Assigned task: Across the entries below, how many lines have the word "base" in them? Respond with only the number.
Entries provided Start Marker
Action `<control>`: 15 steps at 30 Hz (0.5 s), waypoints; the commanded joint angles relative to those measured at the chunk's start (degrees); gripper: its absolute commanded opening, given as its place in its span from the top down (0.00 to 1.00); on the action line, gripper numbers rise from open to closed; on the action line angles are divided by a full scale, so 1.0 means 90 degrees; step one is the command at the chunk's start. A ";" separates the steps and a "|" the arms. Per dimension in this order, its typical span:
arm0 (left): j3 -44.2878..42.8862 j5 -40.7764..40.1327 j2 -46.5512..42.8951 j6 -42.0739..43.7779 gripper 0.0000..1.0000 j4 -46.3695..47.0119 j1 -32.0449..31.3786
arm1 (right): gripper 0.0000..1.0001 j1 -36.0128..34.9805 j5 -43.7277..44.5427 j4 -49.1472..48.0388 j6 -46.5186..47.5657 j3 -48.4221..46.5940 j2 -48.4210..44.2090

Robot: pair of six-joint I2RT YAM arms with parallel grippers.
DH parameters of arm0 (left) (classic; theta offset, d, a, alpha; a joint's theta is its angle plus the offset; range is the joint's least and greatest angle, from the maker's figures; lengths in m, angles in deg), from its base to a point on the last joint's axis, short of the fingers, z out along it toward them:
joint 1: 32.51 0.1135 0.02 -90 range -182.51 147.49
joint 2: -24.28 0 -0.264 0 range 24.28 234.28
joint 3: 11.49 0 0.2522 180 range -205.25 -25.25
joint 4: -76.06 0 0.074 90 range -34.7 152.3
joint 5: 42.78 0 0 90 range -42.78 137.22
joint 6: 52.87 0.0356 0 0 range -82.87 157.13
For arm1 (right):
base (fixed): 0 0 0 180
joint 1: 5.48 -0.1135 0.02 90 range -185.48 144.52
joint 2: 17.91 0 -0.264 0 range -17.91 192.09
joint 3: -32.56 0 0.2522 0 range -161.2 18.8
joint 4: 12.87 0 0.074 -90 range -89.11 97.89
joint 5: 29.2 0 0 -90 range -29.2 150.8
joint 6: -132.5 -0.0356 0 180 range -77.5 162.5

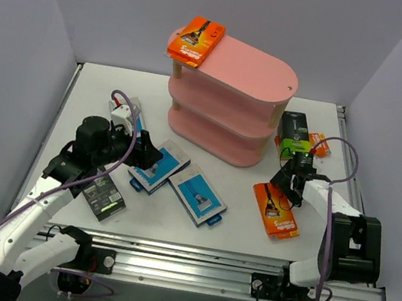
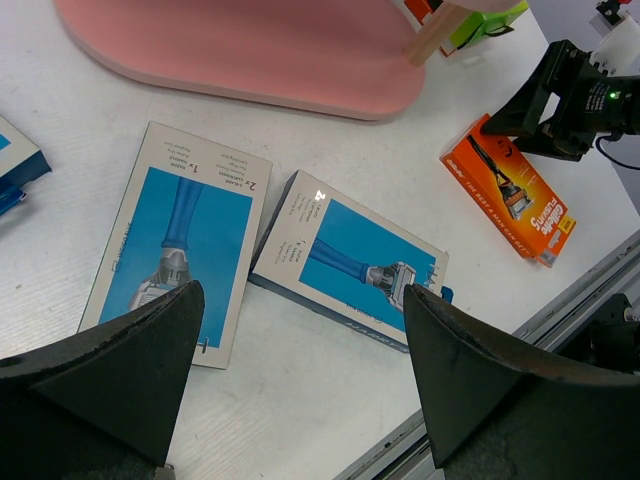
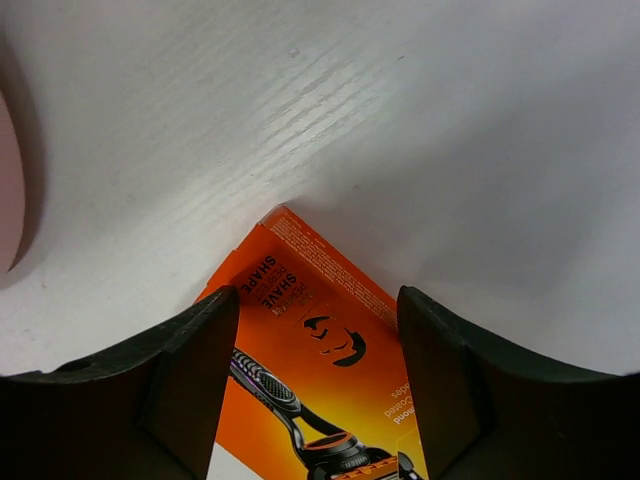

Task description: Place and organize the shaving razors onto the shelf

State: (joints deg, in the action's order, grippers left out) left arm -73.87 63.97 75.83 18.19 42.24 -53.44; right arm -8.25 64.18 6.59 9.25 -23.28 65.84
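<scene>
An orange razor pack (image 1: 195,40) lies on the left end of the top board of the pink shelf (image 1: 254,70). A second orange pack (image 1: 276,210) (image 3: 320,340) lies flat on the table. My right gripper (image 1: 294,184) (image 3: 318,295) stands open, its fingers astride that pack's far corner; I cannot tell if they touch it. Two blue-and-white packs (image 1: 158,166) (image 1: 197,195) lie in front of the shelf. My left gripper (image 1: 145,158) (image 2: 300,295) hangs wide open above them, holding nothing. A black-and-green pack (image 1: 103,196) lies near the left arm.
More packs sit at the shelf's right end: a black-and-green one (image 1: 294,132) and an orange one (image 1: 320,147). A metal rail (image 1: 242,271) runs along the near table edge. Grey walls close in the left, back and right sides.
</scene>
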 commanded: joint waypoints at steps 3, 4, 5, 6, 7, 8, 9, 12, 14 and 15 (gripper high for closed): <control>-0.0076 0.0082 -0.0034 0.0083 0.11 0.0050 -0.0019 | 0.41 -0.0503 -0.0317 0.0179 -0.0835 0.0330 -0.0028; -0.0076 0.0082 -0.0034 0.0073 0.11 0.0050 -0.0028 | 0.41 -0.0542 -0.0317 0.0120 -0.1107 0.0350 -0.0028; -0.0076 0.0092 -0.0034 0.0073 0.11 0.0050 -0.0028 | 0.41 -0.0591 -0.0413 0.0042 -0.1264 0.0369 -0.0047; -0.0076 0.0101 -0.0025 0.0073 0.11 0.0050 -0.0028 | 0.41 -0.0611 -0.0550 -0.0113 -0.1430 0.0418 -0.0086; -0.0076 0.0092 -0.0025 0.0073 0.11 0.0050 -0.0028 | 0.41 -0.0630 -0.0590 -0.0192 -0.1587 0.0447 -0.0096; -0.0076 0.0111 -0.0025 0.0063 0.11 0.0050 -0.0028 | 0.41 -0.0650 -0.0638 -0.0261 -0.1907 0.0457 -0.0106; -0.0067 0.0121 -0.0015 0.0063 0.11 0.0050 -0.0028 | 0.41 -0.0698 -0.0639 -0.0407 -0.2094 0.0486 -0.0144; -0.0066 0.0140 0.0005 0.0044 0.11 0.0070 -0.0028 | 0.38 -0.0806 -0.0629 -0.0574 -0.2749 0.0487 -0.0223; -0.0057 0.0170 0.0024 0.0034 0.11 0.0070 -0.0028 | 0.38 -0.0835 -0.0581 -0.0827 -0.3206 0.0448 -0.0271; -0.0057 0.0170 0.0034 0.0024 0.11 0.0080 -0.0028 | 0.38 -0.0864 -0.0561 -0.0847 -0.3345 0.0428 -0.0291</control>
State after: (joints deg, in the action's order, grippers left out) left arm -73.87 64.39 75.89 18.14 42.27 -53.44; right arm -15.09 59.28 0.55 -12.28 -19.55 65.31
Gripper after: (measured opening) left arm 0.895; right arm 0.619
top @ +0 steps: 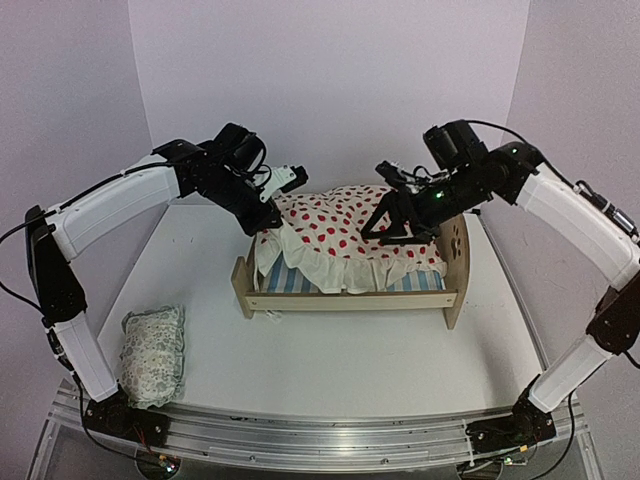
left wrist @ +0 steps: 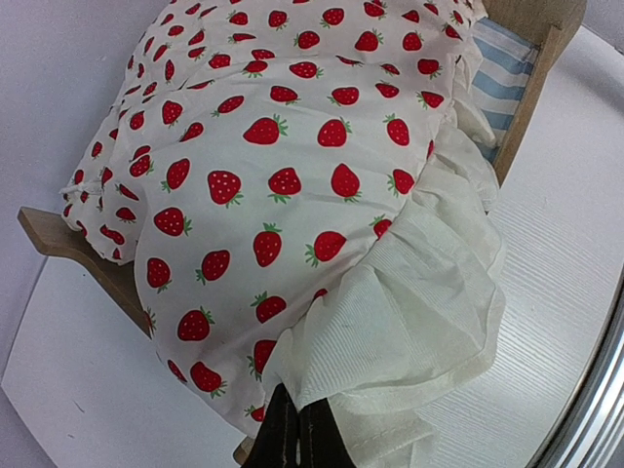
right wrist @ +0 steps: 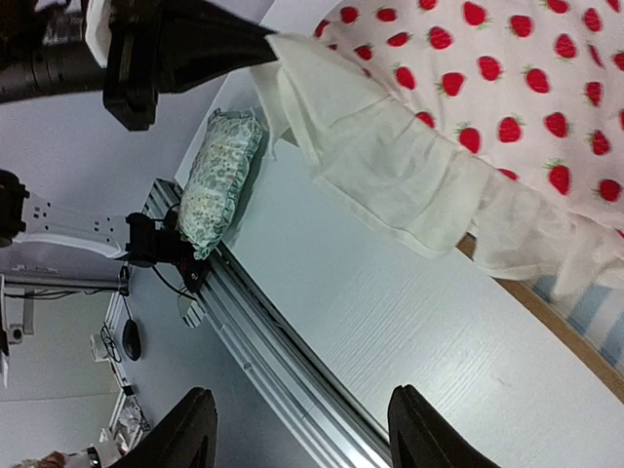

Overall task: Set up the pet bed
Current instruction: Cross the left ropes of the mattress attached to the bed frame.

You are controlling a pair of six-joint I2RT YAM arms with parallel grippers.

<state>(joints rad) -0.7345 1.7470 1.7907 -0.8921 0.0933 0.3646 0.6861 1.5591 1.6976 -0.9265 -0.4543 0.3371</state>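
Observation:
The pet bed (top: 350,301) is a light plywood frame in the middle of the table, its paw-print headboard (top: 458,247) on the right. A blue-and-white striped mattress (top: 300,283) lies in it, and it also shows in the left wrist view (left wrist: 504,72). A cream ruffled blanket with red strawberries (top: 340,230) is draped over the bed. My left gripper (top: 268,222) is shut on the blanket's ruffled corner (left wrist: 390,322) at the footboard end, fingers (left wrist: 283,444) pinched together. My right gripper (top: 392,232) is open and empty above the blanket near the headboard, its fingertips (right wrist: 185,429) wide apart.
A small pale green-patterned pillow (top: 155,355) lies at the table's near left, beside the aluminium rail (top: 320,435); it also shows in the right wrist view (right wrist: 219,175). White walls close in the back and sides.

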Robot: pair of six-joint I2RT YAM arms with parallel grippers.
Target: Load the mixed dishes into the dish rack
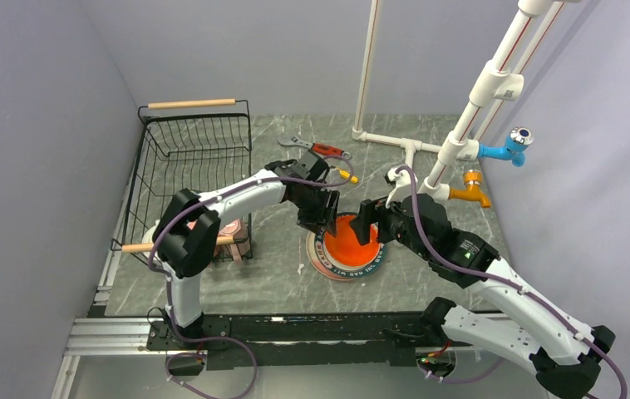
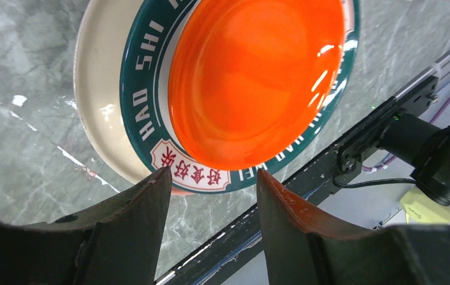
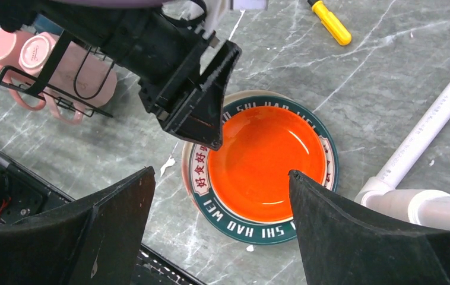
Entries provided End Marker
Response area: 2